Enter, the Goblet Squat. It's a squat variation in which you hold a (heavy!) kettlebell at chest height throughout the movement. It was the brainchild of Dan Jon, fitness expert and author of Intervention, who had his eureka moment when working with athletes who couldn't nail the proper squat form. What that kettlebell does is help to stabilize and align your shoulder blades, ribs, hips, and legs, says Pat Davidson, Ph.D., Director of Training Methodology at Peak Performance in New York City. "The goblet squat grooves the right pattern into your brain, and the hope is that that pattern will carry over when you're using a different (more form-challenging) squat variation, like the barbell back squat," says Davidson.
But beyond perfecting your general squat technique and helping you sculpt a gorgeous back that will look awesome in backless or cut-out dresses this summer, the goblet squat is also one of the best for shaping a great butt. (Try these other 6 Butt Exercises That Work Wonders.)

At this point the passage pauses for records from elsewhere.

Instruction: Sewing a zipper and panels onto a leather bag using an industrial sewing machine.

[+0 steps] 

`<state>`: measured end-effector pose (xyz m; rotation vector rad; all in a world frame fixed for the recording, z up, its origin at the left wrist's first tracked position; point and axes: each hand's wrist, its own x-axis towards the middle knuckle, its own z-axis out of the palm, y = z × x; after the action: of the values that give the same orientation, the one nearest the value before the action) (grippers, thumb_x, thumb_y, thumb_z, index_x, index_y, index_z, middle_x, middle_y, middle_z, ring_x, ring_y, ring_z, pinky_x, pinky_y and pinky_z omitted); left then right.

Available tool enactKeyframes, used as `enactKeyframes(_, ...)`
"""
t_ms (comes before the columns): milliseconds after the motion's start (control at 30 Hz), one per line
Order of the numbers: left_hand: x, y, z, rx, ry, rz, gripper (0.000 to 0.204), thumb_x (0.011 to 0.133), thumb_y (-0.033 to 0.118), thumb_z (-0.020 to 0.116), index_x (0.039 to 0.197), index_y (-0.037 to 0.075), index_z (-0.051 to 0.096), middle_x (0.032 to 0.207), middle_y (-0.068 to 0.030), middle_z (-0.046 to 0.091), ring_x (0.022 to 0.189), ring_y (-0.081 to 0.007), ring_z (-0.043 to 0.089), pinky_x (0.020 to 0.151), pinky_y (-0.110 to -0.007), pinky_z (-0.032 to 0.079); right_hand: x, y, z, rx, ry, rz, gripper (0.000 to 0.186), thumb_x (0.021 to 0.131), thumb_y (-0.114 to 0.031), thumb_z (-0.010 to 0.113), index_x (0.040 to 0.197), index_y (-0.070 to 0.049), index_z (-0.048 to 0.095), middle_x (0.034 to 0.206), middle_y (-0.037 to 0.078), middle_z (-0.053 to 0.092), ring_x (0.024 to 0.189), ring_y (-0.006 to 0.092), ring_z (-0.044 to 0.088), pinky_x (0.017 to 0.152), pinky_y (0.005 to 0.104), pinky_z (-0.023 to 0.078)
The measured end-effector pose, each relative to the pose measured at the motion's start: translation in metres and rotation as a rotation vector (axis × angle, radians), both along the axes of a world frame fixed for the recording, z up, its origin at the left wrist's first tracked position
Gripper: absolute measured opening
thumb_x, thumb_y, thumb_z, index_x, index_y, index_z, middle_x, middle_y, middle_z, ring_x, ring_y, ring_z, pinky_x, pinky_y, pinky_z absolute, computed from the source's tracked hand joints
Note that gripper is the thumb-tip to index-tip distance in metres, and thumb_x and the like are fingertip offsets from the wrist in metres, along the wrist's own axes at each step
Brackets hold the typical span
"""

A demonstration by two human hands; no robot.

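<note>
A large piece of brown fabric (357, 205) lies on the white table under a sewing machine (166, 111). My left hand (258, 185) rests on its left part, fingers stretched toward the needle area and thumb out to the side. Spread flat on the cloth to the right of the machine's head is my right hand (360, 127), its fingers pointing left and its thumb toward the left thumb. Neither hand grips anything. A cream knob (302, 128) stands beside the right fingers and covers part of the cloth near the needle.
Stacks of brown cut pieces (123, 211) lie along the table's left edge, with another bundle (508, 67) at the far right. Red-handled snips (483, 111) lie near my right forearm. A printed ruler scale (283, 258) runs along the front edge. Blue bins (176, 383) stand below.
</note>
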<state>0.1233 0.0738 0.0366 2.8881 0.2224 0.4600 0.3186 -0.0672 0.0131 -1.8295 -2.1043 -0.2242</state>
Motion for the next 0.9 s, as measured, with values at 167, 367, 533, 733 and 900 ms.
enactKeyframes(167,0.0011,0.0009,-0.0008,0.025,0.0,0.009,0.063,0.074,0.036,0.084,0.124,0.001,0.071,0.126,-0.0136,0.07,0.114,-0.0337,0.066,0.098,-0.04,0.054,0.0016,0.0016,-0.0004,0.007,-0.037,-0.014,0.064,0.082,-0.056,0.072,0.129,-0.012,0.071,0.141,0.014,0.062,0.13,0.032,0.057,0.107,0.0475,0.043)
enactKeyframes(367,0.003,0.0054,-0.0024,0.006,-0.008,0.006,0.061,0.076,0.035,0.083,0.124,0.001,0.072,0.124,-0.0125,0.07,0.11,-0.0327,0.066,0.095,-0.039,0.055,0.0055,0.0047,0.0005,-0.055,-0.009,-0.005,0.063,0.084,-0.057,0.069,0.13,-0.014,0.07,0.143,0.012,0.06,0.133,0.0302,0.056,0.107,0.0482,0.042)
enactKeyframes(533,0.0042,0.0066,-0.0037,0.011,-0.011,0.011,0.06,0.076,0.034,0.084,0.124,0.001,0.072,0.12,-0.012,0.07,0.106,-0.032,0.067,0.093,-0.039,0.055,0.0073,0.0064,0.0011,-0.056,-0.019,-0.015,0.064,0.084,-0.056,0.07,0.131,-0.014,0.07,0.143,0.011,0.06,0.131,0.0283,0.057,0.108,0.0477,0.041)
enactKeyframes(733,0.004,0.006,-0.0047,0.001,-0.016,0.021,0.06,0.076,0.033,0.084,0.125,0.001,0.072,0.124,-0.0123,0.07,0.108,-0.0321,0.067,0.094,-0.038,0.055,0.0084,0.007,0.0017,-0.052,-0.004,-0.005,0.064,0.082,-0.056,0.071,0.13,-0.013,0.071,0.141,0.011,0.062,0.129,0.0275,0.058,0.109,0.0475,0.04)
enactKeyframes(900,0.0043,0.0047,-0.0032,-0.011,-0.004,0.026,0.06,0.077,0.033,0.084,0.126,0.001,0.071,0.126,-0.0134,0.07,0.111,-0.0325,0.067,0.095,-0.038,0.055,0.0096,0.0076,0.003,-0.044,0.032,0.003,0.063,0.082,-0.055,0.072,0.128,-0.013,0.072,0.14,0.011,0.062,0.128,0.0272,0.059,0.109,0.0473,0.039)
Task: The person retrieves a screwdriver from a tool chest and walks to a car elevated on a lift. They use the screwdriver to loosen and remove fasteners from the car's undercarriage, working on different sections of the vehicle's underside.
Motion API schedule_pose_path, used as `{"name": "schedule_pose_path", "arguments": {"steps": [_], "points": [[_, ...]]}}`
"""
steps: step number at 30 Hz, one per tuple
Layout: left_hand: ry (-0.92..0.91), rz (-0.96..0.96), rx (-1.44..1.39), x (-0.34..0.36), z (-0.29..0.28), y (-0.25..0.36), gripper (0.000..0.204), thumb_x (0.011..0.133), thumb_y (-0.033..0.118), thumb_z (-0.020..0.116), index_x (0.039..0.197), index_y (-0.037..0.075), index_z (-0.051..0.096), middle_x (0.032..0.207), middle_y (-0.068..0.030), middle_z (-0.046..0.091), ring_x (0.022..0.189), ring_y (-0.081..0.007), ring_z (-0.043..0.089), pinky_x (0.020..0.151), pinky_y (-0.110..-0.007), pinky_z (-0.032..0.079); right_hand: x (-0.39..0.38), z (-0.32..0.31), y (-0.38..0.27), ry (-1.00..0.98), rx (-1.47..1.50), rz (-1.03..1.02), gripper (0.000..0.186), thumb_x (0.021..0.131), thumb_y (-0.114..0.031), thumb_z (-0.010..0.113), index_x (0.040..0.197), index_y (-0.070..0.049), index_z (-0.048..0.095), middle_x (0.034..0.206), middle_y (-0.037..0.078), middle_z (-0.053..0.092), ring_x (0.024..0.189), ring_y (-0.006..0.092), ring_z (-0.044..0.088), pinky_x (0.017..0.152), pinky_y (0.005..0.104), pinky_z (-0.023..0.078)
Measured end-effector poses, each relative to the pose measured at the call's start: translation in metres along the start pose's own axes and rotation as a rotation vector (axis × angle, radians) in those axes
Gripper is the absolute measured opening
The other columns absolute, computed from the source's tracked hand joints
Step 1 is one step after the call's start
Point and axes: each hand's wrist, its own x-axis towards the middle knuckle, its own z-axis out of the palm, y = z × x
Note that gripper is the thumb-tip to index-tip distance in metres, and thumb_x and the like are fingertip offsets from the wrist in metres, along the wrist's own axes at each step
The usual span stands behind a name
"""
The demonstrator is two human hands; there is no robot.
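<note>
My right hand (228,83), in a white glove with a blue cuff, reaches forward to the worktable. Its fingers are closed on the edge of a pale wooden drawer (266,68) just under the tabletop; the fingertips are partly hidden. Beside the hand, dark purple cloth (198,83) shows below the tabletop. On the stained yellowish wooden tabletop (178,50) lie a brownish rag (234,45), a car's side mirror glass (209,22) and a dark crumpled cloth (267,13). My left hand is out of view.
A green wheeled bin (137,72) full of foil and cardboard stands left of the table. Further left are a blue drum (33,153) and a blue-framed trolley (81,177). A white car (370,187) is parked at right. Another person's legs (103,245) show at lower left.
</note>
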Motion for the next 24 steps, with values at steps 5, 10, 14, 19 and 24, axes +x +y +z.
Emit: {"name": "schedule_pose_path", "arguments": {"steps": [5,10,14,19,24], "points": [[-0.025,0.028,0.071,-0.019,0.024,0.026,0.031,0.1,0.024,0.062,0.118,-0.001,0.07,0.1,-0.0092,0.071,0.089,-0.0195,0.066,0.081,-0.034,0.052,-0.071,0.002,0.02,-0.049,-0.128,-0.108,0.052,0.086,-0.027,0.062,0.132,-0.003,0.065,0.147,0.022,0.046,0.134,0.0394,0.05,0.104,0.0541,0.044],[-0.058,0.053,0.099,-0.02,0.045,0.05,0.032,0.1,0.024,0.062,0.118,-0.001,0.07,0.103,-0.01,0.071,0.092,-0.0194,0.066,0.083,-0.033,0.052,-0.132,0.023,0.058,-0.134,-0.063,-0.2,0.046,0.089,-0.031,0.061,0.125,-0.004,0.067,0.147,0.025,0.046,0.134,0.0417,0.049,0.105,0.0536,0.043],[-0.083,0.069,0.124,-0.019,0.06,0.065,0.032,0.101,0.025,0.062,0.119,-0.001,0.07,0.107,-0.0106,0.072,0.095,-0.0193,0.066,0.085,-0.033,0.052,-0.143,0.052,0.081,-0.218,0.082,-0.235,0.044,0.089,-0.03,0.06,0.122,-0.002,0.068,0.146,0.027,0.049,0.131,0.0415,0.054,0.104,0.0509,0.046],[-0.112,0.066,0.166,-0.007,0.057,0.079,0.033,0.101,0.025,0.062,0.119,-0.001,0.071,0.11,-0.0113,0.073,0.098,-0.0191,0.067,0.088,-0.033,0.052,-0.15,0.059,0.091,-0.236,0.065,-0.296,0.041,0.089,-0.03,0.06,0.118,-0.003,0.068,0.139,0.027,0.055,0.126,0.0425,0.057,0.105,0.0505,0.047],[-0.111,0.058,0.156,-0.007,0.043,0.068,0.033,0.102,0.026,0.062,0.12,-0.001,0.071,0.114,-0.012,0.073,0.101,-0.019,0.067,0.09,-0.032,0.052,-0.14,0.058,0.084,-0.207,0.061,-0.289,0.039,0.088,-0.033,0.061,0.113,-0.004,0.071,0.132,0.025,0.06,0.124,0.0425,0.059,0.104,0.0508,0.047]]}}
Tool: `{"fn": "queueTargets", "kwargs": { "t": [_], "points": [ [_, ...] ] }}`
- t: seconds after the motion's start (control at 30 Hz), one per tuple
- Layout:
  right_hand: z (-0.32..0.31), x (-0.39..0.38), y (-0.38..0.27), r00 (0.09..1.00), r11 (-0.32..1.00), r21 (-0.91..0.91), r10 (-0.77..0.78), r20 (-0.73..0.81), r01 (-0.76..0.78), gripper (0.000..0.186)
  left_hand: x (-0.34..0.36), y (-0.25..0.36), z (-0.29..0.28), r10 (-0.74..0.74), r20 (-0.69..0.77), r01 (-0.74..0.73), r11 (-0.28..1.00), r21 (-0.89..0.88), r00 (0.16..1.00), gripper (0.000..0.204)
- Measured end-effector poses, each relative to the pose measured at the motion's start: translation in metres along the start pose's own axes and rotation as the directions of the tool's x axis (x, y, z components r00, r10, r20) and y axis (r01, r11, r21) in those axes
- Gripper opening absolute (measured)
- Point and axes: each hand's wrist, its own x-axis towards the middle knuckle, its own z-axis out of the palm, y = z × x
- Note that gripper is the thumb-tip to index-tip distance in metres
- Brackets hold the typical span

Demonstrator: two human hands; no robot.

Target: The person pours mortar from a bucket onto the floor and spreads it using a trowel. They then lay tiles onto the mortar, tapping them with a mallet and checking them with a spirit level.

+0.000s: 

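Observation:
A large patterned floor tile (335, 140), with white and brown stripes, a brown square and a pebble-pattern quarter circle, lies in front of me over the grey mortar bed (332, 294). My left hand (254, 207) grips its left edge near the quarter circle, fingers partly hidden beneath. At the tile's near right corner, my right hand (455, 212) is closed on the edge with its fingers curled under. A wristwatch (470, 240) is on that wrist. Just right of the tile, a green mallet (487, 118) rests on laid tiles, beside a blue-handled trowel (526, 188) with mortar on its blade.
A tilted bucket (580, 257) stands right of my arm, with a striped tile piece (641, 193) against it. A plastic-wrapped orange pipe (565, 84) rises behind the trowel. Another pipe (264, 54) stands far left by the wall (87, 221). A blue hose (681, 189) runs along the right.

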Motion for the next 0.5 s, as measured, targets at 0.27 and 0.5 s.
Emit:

What's more, it can also whittle your abs-to maximize its core-sculpting powers, Davidson recommends blowing air out on both the way down and up during the squat. "Blowing out air will help engage the abs and the pelvic floor, which will really help to stabilize your spine during this exercise," he explains.
Start with a weight that's at least double what you'd pick up for a move like the biceps curl-remember, you don't actually have to lift the weight overhead, and it should be challenging to hoist the weight from the ground to chest height. Work this move in to your routine two to three times per week. Each time do three to five sets of six to 12 reps, per Davidson.
A Hold a kettlebell at chest height with your hands on the horns of the handle of the bell. The middle of your thumb should be at the same height as your collar bone. The forearms should be perpendicular to the ground and parallel in a vertical direction with one another. The feet should be flat on the ground with the weight on the heels.
B Descend into the bottom position of a squat. Work hard to keep your heels pressing down into the ground as your legs bend. The more your legs bend, the harder it is to find the heels. Keep the back in a flat position with the chest upright. From the bottom of the squat, push yourself back up to the top. Push through the heels and the inside arches of the feet to maximize all the muscles of the legs and hips.